↓↓↓
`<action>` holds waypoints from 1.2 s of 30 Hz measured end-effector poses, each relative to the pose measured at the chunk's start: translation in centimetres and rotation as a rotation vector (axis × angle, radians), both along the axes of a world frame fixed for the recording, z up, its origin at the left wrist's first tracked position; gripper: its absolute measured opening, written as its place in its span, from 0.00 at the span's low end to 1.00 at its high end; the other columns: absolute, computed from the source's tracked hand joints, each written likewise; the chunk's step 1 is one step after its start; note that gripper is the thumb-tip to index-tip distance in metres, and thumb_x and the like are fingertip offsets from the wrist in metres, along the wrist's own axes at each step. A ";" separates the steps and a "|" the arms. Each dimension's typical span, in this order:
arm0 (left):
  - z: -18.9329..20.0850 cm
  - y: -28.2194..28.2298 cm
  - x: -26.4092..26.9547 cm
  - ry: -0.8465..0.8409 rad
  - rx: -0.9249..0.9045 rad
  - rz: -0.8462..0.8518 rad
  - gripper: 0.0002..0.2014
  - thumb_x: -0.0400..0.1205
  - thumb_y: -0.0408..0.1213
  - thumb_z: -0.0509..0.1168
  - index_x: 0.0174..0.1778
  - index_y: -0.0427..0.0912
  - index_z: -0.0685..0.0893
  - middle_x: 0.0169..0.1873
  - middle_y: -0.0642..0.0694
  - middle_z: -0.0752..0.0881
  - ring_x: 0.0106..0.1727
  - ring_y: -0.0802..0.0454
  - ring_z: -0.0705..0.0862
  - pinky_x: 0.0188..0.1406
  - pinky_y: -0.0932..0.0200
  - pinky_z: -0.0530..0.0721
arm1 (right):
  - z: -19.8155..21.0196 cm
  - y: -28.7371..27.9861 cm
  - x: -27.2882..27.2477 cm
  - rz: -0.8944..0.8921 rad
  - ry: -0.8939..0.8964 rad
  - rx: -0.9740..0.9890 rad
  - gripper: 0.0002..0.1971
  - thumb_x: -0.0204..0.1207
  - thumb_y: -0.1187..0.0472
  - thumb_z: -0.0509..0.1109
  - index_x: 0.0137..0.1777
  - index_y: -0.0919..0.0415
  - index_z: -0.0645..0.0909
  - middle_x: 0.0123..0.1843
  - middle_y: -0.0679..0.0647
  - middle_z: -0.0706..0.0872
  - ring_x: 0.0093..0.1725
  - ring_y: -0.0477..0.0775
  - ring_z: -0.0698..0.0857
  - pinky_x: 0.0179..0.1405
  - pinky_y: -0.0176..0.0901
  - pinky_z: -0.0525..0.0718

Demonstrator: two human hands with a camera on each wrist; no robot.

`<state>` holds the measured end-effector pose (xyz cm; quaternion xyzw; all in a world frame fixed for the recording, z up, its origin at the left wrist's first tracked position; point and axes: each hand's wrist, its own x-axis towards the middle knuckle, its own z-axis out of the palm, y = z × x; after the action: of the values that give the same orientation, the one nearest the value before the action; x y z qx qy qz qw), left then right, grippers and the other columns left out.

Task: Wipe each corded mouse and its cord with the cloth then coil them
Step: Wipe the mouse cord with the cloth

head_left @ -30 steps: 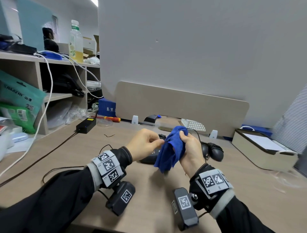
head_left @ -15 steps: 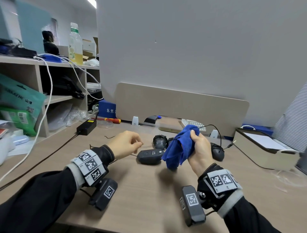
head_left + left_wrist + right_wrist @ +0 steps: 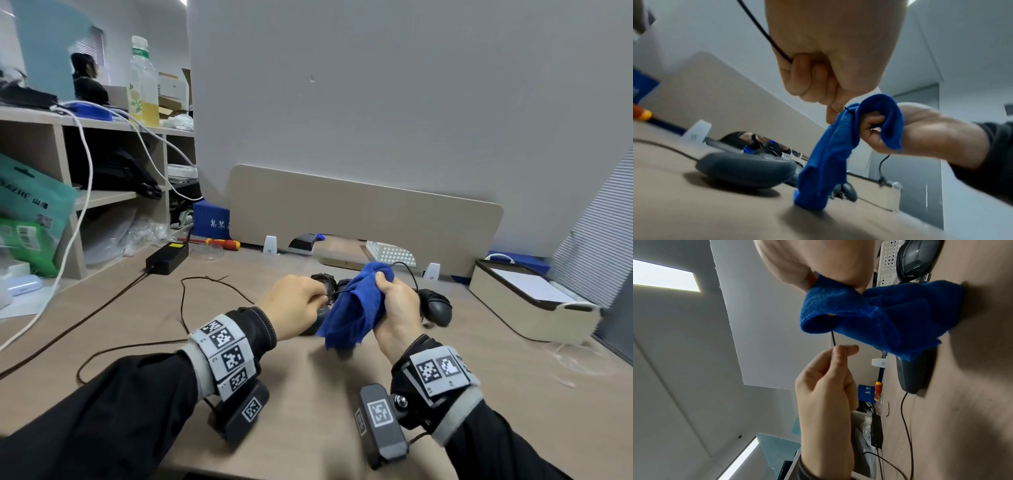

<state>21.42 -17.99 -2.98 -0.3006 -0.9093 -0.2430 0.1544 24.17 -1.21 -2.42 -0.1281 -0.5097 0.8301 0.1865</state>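
Note:
My right hand (image 3: 383, 286) grips a bunched blue cloth (image 3: 354, 308) above the desk; its lower end brushes the desktop. A thin black cord (image 3: 337, 292) runs through the cloth. My left hand (image 3: 322, 298) pinches this cord just left of the cloth, seen as cord (image 3: 833, 339) between the left fingertips (image 3: 844, 350). Past the cloth, the cord arcs toward a black mouse (image 3: 435, 306) on the right. A dark grey mouse (image 3: 746, 168) lies flat below my hands. A third, bundled mouse (image 3: 323, 279) sits behind them.
A brown cable (image 3: 185, 308) loops over the left of the desk toward a black power adapter (image 3: 166, 258). A red-yellow screwdriver (image 3: 222, 244) lies by the beige partition (image 3: 363, 219). A white box (image 3: 534, 308) stands at right, and shelves (image 3: 102, 198) at left.
Half a second ago my left hand was out to the left, away from the cloth. It has come back beside the cloth and pinches the cord there. The right hand kept hold of the cloth.

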 end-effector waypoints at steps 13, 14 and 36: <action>-0.5 -6.3 -2.5 -0.185 -0.012 0.176 0.13 0.84 0.36 0.63 0.37 0.46 0.90 0.35 0.50 0.86 0.39 0.51 0.82 0.40 0.55 0.80 | 1.7 3.6 0.0 -0.075 0.044 -0.105 0.05 0.85 0.68 0.64 0.52 0.64 0.83 0.46 0.57 0.86 0.42 0.55 0.86 0.40 0.49 0.84; -0.6 -6.4 -2.6 -0.194 -0.013 0.182 0.13 0.84 0.37 0.63 0.36 0.47 0.89 0.35 0.51 0.86 0.39 0.51 0.82 0.41 0.55 0.80 | 1.7 3.7 0.0 -0.081 0.046 -0.105 0.06 0.84 0.69 0.64 0.50 0.64 0.83 0.46 0.57 0.86 0.42 0.55 0.86 0.42 0.49 0.85; 1.2 0.7 -0.9 -0.325 0.124 -0.117 0.14 0.84 0.39 0.66 0.65 0.41 0.85 0.60 0.46 0.88 0.59 0.50 0.86 0.63 0.56 0.82 | 1.5 -0.2 -0.2 -0.032 0.055 0.010 0.10 0.86 0.70 0.61 0.46 0.64 0.83 0.40 0.59 0.86 0.37 0.56 0.86 0.38 0.46 0.86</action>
<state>20.55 -17.31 -1.81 -0.2998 -0.8864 -0.3527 0.0094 23.92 -1.38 -0.91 -0.1123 -0.5064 0.8277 0.2143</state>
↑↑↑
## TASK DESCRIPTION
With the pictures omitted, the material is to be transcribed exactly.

## TASK SOLUTION
`<action>` holds waypoints from 1.2 s of 30 Hz measured end-effector poses, each relative to the pose measured at the chunk's start: translation in centimetres and rotation as a rotation vector (axis × angle, radians), both along the axes of a world frame fixed for the recording, z up, its origin at the left wrist's first tracked position; gripper: its absolute measured opening, written as its place in its span, from 0.00 at the span's low end to 1.00 at its high end; the other columns: absolute, computed from the source's tracked hand joints, each written likewise; the chunk's step 1 is one step after its start; note that gripper is the thumb-tip to index-tip distance in metres, and thumb_x and the like are fingertip offsets from the wrist in metres, along the wrist's own axes at each step. A ";" separates the steps and a "|" the arms. Each dimension's typical span, in this order:
arm0 (left):
  - z: -18.9329..20.0850 cm
  - y: -28.2194..28.2298 cm
  - x: -26.4092..26.9547 cm
  - ry: -0.8465..0.8409 rad
  - rx: -0.9249..0.9045 rad
  - rz: -0.8462..0.8518 rad
  - gripper: 0.0002..0.2014
  - thumb_x: -0.0400..0.1205
  - thumb_y: -0.0408..0.1213
  - thumb_z: -0.0509..0.1168
  - index_x: 0.0174..0.1778
  - index_y: -0.0427..0.0912
  - index_z: -0.0685..0.0893
  - middle_x: 0.0169..0.1873
  - middle_y: -0.0642..0.0694
  - middle_z: -0.0752..0.0881
  - ring_x: 0.0106..0.1727
  - ring_y: -0.0802..0.0454
  - ring_z: -0.0705..0.0862
  - pinky_x: 0.0188..0.1406
  - pinky_y: -0.0932..0.0200
  - pinky_z: -0.0530..0.0721
arm1 (right):
  - z: -19.8155..21.0196 cm
  - y: -28.7371..27.9861 cm
  - x: -27.2882..27.2477 cm
  - rz: -0.8944..0.8921 rad
  - ry: -0.8939..0.8964 rad
  - rx: -0.9740..0.9890 rad
  - gripper: 0.0002..0.1971
  - thumb_x: -0.0204..0.1207
  - thumb_y: -0.1187..0.0472
  - thumb_z: -0.0509..0.1109
  - index_x: 0.0137..0.1777
  - index_y: -0.0919..0.0415
  - index_z: -0.0645..0.0909
  - middle_x: 0.0123..0.1843
  - middle_y: -0.0679..0.0647
  - middle_z: -0.0706..0.0872
  - ring_x: 0.0093..0.1725
  - ring_y: -0.0477..0.0775
  - ring_z: -0.0698..0.0857
  - pinky_x: 0.0179..0.1405
  - pinky_y: -0.0176..0.0901
  - pinky_z: -0.0525..0.0718

Demonstrator: two human hands with a camera on each wrist; no robot.

`<state>` holds the measured end-effector pose (xyz cm; quaternion xyzw; all in a world frame fixed for the recording, z up, its origin at the left wrist's first tracked position; point and axes: each hand's wrist, its own x-axis towards the middle knuckle, its own z-axis out of the palm, y = z × x; after the action: of the values that give the same orientation, the one nearest the value before the action; x y z qx qy qz qw), left then right, grippers and the other columns left out.

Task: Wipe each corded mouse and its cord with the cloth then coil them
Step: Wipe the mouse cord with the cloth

head_left @ -30 steps: 
head_left @ -15 steps: 
head_left + left_wrist + right_wrist @ +0 steps: 

<state>21.42 -17.99 -2.98 -0.3006 -0.9093 -0.2430 0.1544 24.17 -1.21 -2.42 -0.1281 -0.5097 0.8301 0.1865</state>
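Note:
My right hand (image 3: 383, 286) grips a bunched blue cloth (image 3: 354, 308) above the desk; its lower end brushes the desktop. A thin black cord (image 3: 337, 292) runs through the cloth. My left hand (image 3: 322, 298) pinches this cord just left of the cloth, seen as cord (image 3: 833, 339) between the left fingertips (image 3: 844, 350). Past the cloth, the cord arcs toward a black mouse (image 3: 435, 306) on the right. A dark grey mouse (image 3: 746, 168) lies flat below my hands. A third, bundled mouse (image 3: 323, 279) sits behind them.
A brown cable (image 3: 185, 308) loops over the left of the desk toward a black power adapter (image 3: 166, 258). A red-yellow screwdriver (image 3: 222, 244) lies by the beige partition (image 3: 363, 219). A white box (image 3: 534, 308) stands at right, and shelves (image 3: 102, 198) at left.
Half a second ago my left hand was out to the left, away from the cloth. It has come back beside the cloth and pinches the cord there. The right hand kept hold of the cloth.
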
 end-effector waypoints at steps 13, 14 and 36: <action>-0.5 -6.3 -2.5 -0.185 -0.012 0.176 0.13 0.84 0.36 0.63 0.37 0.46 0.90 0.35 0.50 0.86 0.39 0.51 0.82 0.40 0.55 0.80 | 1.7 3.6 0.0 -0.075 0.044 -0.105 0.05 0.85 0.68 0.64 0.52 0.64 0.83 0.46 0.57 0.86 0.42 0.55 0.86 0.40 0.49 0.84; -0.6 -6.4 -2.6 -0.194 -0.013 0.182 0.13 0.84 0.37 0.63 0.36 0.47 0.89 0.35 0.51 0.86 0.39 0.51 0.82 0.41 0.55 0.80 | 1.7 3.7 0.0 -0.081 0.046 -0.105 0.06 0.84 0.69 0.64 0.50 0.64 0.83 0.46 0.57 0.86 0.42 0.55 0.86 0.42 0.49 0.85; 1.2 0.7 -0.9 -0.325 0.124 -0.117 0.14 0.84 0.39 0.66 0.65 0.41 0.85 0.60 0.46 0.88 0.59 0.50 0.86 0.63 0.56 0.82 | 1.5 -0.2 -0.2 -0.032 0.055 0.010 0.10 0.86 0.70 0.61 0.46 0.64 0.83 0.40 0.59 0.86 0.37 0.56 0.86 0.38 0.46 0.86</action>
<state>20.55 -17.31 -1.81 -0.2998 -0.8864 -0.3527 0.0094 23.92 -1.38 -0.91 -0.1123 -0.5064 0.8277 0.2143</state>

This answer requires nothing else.